Among the records that follow, find the line with "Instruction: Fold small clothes" and the line with "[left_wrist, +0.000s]". Set down those lines and all lines between them exactly, without adding anything.
━━━ Exercise materials
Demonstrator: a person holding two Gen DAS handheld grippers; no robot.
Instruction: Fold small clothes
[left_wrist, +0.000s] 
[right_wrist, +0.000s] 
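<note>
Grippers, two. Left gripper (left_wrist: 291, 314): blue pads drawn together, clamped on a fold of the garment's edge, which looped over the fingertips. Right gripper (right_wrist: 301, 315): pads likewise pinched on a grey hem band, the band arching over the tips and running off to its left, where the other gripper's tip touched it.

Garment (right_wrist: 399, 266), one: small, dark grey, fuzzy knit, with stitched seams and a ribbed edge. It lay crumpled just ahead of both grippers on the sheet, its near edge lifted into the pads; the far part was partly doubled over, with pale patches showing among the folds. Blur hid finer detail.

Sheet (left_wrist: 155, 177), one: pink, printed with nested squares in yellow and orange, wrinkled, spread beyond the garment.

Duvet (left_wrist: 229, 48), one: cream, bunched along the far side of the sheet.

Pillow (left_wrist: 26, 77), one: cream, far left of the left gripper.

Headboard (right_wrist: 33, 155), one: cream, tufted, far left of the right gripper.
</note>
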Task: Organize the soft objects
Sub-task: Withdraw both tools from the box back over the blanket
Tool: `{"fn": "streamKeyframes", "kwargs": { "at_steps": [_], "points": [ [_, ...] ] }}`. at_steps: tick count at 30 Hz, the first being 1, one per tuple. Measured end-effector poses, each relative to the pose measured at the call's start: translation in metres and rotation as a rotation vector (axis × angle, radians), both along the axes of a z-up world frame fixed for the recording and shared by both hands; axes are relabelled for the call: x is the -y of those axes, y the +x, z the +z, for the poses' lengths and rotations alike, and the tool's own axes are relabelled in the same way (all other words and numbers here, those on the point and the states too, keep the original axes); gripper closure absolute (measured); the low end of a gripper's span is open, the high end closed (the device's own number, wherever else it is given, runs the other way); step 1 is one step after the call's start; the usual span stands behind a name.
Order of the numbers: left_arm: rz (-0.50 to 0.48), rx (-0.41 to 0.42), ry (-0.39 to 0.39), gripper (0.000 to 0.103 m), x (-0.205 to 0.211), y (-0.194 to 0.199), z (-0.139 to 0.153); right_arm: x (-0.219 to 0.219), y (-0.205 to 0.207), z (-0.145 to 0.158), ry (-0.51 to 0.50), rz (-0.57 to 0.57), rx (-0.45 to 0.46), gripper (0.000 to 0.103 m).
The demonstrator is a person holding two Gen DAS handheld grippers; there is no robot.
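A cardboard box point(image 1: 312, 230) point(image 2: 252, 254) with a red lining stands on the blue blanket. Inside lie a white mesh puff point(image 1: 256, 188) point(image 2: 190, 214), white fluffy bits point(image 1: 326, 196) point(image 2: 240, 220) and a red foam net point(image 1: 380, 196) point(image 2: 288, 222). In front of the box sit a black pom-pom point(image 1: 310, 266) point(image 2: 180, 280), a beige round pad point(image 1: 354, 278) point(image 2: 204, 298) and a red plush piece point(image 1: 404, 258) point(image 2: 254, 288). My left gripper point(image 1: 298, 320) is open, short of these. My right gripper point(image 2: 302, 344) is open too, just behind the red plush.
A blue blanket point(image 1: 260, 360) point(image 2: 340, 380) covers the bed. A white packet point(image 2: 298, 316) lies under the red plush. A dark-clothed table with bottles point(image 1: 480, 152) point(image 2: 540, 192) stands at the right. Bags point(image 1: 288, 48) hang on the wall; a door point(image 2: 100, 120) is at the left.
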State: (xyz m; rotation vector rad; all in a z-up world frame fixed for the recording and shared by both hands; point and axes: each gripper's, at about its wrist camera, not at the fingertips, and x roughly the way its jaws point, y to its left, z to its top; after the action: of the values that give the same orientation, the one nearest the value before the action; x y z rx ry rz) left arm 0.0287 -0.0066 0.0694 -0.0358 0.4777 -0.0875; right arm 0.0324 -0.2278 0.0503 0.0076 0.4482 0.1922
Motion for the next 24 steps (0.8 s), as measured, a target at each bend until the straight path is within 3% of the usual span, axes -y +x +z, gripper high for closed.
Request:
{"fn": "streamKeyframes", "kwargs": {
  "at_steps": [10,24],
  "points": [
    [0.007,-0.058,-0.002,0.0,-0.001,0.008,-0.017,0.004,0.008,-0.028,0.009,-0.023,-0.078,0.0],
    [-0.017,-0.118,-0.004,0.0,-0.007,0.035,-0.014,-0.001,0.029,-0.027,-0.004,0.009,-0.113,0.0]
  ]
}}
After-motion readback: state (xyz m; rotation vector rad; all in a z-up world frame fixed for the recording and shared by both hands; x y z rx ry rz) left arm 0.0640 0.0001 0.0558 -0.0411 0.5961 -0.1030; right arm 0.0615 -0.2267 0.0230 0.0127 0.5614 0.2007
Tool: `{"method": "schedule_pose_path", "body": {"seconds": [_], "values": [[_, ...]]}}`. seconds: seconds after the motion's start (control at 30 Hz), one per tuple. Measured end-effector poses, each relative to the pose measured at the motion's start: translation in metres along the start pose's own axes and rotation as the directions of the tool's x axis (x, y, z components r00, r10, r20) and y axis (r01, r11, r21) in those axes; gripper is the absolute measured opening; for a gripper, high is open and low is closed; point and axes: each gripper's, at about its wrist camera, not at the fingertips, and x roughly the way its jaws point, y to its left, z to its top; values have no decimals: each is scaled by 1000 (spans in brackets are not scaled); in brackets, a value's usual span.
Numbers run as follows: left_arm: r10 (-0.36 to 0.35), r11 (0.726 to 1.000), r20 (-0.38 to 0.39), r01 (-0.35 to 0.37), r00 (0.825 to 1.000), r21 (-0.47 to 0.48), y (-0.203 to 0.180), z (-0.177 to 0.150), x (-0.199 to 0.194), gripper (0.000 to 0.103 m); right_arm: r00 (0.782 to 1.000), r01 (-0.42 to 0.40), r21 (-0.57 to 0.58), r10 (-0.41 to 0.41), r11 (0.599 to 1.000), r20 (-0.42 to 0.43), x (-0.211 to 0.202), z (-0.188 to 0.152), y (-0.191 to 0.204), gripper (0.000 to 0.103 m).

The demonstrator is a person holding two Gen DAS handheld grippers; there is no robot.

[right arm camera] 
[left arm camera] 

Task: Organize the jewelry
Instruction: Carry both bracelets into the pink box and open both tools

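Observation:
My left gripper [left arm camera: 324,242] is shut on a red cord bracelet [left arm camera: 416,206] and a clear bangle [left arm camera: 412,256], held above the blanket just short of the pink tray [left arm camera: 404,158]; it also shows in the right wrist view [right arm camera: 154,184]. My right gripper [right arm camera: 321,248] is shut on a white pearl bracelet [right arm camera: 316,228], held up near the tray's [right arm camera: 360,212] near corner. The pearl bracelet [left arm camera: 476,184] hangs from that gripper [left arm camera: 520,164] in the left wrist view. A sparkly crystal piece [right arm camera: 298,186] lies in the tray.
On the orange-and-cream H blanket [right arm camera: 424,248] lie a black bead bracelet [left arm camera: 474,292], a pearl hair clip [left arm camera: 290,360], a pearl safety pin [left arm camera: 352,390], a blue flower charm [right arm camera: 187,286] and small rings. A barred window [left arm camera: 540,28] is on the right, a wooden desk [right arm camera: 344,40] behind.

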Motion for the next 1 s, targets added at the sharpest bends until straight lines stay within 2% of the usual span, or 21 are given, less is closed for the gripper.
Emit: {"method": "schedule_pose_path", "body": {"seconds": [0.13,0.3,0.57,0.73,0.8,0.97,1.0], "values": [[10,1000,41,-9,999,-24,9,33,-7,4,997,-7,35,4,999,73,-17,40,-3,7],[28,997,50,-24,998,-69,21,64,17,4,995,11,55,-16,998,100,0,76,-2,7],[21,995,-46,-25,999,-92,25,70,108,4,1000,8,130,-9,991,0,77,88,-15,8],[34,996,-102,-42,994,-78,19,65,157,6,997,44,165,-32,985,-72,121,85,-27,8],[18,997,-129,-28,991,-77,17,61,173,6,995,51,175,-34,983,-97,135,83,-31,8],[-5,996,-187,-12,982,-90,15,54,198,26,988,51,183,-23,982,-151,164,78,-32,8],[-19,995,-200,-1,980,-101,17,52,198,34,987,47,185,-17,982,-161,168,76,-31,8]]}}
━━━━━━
**Exercise solution**
Instruction: Fold small clothes
[left_wrist, +0.000s] 

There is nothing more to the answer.